Giving Challenge donations will be used to support the various programs, such as a summer reading program for children, storytime sessions and creative aging classes. 

“People don’t know that so much is supported by the Friends,” Miller said. “We’re kind of the quiet folks in the back making it happen.”

Miller said Lakewood Ranch residents can’t wait for the library to open because residents tried to have a library built 25 years ago but were not successful in the endeavor. 

“With all the growth here in the county, it’s amazing how many people are here and not just people like me who are retired but families as well,” Miller said. “To have a library close, especially for parents to bring their children for family time, it’s all about convenience.”

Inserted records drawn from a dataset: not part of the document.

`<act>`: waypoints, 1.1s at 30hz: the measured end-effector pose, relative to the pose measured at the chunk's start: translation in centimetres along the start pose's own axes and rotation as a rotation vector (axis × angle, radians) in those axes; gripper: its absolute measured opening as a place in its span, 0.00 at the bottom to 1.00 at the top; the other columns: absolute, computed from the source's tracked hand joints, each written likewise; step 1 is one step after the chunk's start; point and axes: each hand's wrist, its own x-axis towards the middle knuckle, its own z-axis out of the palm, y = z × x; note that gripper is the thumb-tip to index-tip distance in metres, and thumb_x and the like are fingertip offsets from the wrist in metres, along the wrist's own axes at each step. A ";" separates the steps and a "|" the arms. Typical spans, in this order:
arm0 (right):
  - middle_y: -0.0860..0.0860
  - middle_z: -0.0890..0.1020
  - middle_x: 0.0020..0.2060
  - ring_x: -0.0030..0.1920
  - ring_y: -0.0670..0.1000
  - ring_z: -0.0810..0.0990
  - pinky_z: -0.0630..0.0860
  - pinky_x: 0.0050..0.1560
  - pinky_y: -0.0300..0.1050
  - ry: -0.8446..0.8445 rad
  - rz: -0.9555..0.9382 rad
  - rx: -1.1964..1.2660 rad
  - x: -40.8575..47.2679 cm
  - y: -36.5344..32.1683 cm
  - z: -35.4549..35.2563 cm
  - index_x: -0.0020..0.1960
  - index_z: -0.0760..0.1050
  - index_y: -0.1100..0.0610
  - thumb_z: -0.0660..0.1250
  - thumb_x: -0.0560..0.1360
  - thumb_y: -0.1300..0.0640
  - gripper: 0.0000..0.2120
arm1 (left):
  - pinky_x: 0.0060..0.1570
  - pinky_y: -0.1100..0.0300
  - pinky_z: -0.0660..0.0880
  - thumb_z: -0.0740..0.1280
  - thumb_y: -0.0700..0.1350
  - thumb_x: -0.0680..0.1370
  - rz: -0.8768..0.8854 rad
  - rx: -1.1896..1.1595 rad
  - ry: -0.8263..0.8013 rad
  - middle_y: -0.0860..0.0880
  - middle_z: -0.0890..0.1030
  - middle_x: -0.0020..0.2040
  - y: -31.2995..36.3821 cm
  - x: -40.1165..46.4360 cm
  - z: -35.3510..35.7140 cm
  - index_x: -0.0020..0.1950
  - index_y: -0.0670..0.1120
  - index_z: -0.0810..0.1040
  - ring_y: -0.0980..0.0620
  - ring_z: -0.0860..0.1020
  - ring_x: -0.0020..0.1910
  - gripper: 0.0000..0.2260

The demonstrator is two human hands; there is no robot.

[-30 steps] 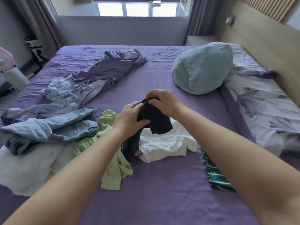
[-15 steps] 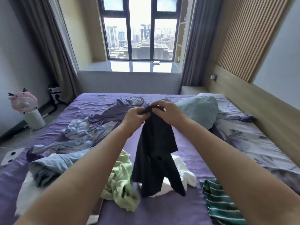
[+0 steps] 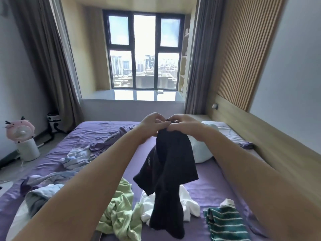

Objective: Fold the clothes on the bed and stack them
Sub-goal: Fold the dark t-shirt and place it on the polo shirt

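Hands meet high over the bed (image 3: 107,134), the left hand (image 3: 150,122) and the right hand (image 3: 182,124) each pinching the top edge of a black garment (image 3: 171,173) with curled fingers, almost touching one another. Held this way, the cloth hangs free and unfurls under its own weight, probably so the person can find its shape before folding; small pale lettering shows on one dangling part. Its lower end hangs just above or against a white garment (image 3: 188,204) lying crumpled on the purple sheet, though contact cannot be told. Beside that lie a light green garment (image 3: 119,211) and a green striped garment (image 3: 225,223), with bluish clothes (image 3: 43,192) heaped further left. None looks folded and no stack shows, so the task seems at its start.
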 end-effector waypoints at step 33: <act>0.53 0.83 0.45 0.43 0.51 0.83 0.79 0.48 0.45 -0.203 0.011 0.123 -16.8 10.3 -0.6 0.52 0.75 0.57 0.73 0.68 0.41 0.23 | 0.31 0.62 0.75 0.54 0.36 0.79 -0.076 0.343 0.355 0.48 0.75 0.64 6.9 -10.6 12.9 0.71 0.52 0.69 0.53 0.76 0.37 0.23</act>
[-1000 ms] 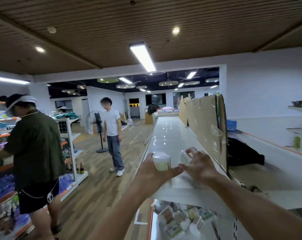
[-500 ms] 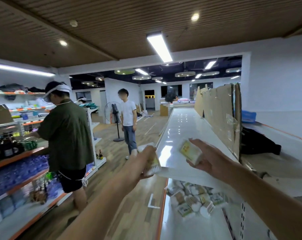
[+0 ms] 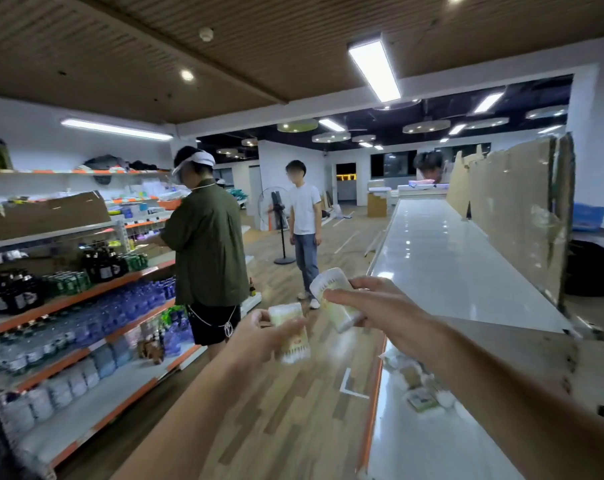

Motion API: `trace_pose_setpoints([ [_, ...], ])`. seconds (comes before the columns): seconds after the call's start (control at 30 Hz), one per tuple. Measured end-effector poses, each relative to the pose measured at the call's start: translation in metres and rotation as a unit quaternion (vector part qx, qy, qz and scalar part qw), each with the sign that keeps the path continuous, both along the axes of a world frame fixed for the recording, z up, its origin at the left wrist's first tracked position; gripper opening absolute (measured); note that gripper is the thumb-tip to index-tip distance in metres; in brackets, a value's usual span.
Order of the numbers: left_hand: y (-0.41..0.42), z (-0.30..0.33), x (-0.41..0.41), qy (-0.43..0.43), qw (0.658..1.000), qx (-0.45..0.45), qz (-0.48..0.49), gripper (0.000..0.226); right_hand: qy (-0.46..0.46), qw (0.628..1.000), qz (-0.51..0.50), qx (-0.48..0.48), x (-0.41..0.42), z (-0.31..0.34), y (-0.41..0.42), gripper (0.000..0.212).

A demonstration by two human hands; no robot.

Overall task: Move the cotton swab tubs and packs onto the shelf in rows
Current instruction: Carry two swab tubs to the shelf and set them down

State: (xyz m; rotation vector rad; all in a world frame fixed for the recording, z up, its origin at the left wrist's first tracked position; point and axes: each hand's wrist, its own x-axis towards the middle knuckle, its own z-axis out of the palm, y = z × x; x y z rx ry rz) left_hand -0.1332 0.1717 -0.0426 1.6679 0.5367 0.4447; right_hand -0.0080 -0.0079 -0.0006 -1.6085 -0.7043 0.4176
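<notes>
My left hand grips a round cotton swab tub with a yellow label, held over the wooden aisle floor. My right hand holds a second swab tub, tilted on its side, just left of the white top shelf. Both tubs hang in the air, a short gap between them. On the lower shelf under my right forearm lie several more swab tubs and packs, partly hidden by the arm.
A cardboard sheet stands along the back of the top shelf. A person in a green shirt stands at the stocked shelves on the left. Another person in a white shirt stands in the aisle beside a floor fan.
Both hands with their tubs have swung left, off the top shelf and out over the aisle. The view has turned left too, showing more of the stocked shelves.
</notes>
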Motion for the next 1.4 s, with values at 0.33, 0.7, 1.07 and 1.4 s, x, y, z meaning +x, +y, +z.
trace_pose_setpoints([
  [0.33, 0.111, -0.026, 0.044, -0.004, 0.999, -0.017, 0.041, 0.075, -0.055, 0.997, -0.053, -0.023, 0.019, -0.040, 0.128, 0.012],
  [0.7, 0.284, -0.029, 0.168, 0.012, 0.999, 0.046, -0.017, 0.047, -0.024, 0.986, -0.159, -0.040, 0.140, -0.082, 0.270, 0.028],
  [1.07, 0.365, -0.047, 0.294, 0.008, 0.993, 0.074, -0.088, 0.048, -0.017, 0.971, -0.238, -0.031, 0.260, -0.112, 0.357, 0.040],
  [1.4, 0.441, -0.067, 0.483, 0.008, 0.989, 0.074, -0.130, 0.050, -0.031, 0.957, -0.286, -0.031, 0.443, -0.129, 0.417, 0.042],
])
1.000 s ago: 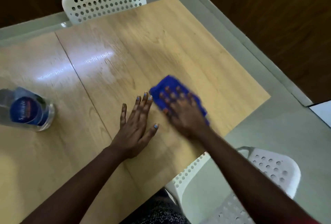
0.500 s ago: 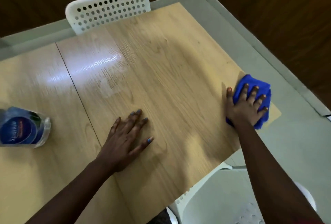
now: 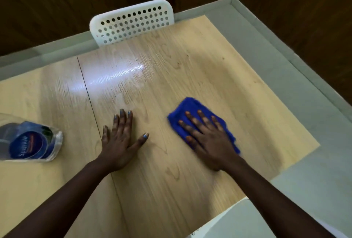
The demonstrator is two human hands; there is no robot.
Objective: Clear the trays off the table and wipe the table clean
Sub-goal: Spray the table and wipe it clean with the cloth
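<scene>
1. A clear plastic package (image 3: 28,141) lies at the left edge of the light wood-grain table (image 3: 171,70). Its round dark-blue label carries white slanted script.
2. That script reads roughly "Sparkle"; the letters are blurred, so the spelling is not certain.
3. A thin red band under the script holds smaller print, too small to read.
4. No other text, number or sign is legible.
</scene>
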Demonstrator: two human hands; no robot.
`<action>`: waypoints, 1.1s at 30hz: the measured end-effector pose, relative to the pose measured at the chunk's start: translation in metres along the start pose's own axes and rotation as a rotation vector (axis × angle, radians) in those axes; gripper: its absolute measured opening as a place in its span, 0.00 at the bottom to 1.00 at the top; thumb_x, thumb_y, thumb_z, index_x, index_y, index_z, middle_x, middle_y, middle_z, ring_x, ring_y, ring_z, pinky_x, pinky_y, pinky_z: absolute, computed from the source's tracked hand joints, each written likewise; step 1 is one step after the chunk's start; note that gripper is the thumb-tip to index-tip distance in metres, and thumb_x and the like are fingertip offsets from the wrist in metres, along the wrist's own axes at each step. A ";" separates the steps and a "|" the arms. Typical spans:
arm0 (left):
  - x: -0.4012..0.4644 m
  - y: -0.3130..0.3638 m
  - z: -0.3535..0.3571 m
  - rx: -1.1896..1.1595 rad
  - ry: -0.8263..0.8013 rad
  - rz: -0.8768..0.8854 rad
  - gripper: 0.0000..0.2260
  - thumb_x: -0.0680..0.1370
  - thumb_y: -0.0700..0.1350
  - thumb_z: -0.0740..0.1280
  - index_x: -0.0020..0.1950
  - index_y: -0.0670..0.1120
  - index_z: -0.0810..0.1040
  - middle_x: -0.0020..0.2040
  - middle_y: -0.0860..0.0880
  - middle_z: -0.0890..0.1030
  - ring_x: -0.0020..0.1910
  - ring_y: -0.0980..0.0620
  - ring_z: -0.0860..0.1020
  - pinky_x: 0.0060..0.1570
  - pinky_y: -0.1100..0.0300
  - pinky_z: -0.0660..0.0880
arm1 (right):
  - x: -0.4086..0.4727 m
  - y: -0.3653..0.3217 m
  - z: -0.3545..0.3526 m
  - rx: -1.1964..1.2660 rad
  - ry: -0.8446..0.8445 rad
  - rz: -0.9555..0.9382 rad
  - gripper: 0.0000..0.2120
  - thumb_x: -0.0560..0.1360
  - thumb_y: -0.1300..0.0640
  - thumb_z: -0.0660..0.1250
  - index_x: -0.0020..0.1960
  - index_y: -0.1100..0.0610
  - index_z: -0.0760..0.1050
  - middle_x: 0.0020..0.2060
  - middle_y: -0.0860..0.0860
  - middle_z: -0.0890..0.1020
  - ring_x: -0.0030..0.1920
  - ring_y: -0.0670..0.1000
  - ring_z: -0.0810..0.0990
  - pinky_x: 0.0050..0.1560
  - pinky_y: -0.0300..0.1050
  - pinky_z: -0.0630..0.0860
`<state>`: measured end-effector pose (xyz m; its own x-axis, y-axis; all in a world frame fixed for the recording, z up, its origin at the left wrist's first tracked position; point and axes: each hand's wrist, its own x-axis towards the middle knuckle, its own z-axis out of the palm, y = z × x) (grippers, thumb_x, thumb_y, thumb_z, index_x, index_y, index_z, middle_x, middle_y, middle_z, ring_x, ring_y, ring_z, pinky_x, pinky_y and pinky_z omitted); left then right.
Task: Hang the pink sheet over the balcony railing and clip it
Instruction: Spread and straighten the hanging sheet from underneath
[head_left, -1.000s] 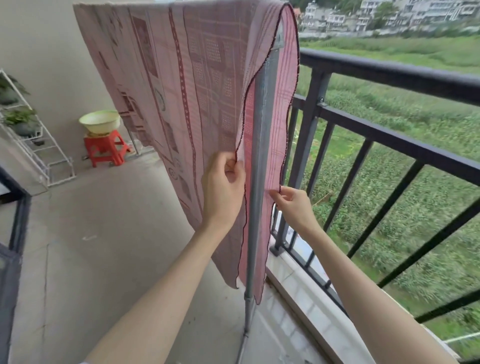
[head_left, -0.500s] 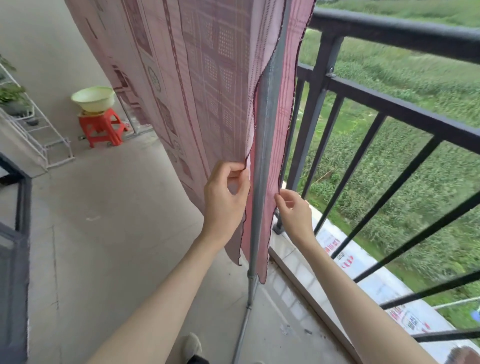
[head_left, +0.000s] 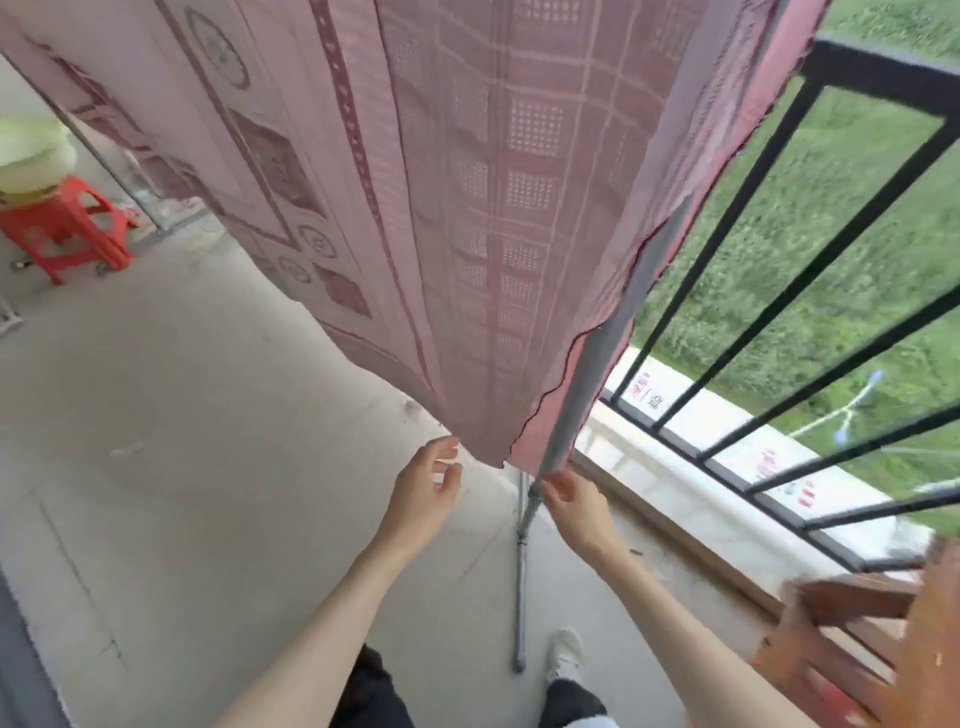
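The pink patterned sheet (head_left: 467, 208) hangs in two layers over a grey metal rack pole (head_left: 587, 374), just inside the black balcony railing (head_left: 779, 171). My left hand (head_left: 426, 493) is just below the sheet's lower corner, fingers apart, fingertips near the hem, holding nothing. My right hand (head_left: 576, 501) is at the pole below the sheet's far layer, fingers loosely curled beside the pole; I cannot see a grip on cloth. No clip is visible.
A red plastic stool (head_left: 62, 228) with a pale green basin (head_left: 31, 156) stands at the far left. A brown wooden piece of furniture (head_left: 862, 639) is at the lower right. The pale stone ledge (head_left: 675, 467) runs under the railing. My feet are by the pole's base.
Both hands slid down the sheet's edges from mid-height to its bottom corner and let go of the cloth. The camera tilted downward.
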<state>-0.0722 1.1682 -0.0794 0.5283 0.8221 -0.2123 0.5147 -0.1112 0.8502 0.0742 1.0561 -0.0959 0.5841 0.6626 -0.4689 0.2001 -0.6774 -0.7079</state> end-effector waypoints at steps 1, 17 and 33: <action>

For some nonprofits, like Beyond the Spectrum, a nonprofit education and therapy center for children with special needs, the Giving Challenge is the biggest fundraiser of the year. 

Lora Carpenter, the executive director of Beyond the Spectrum, said 100% of the proceeds from the Giving Challenge go back to the nonprofit’s students to provide therapies.


“Any size donation that comes through allows us to provide more therapies," Carpenter said. "We can have more sessions or longer sessions and ensure the children are getting the best quality they deserve. It helps us operate from year to year on a small budget.”

Besides providing in-house therapy at Beyond the Spectrum, funds from this year’s Giving Challenge will help the nonprofit build two playgrounds.

“We’ve never been able to have them,” Carpenter said. 

Lisa Burns, Miller and Angela Massaro-Fain, the president of Sisterhood for Good, all said the Giving Challenge will give them an opportunity to spread awareness about their nonprofits.

Sisterhood for Good, a nonprofit that provides grants each year to other nonprofits within Sarasota and Manatee counties, depends on member dues and donations to be able to support its grants program. The more people know about the organization, the more the nonprofit is able to receive donations to assist the community. 

“Sisterhood for Good is an all-volunteer organization,” Massaro-Fain said. “We have no salaries. We basically have no overhead. Every year when we raise money, 100% of what we raise goes back to the community.”

In June, Sisterhood for Good plans to give away $75,000 in grants to local nonprofits, compared to $44,000 from last year. Massaro-Fain said she would love to be able to give out $100,000 next year with the help of funds raised during the Giving Challenge.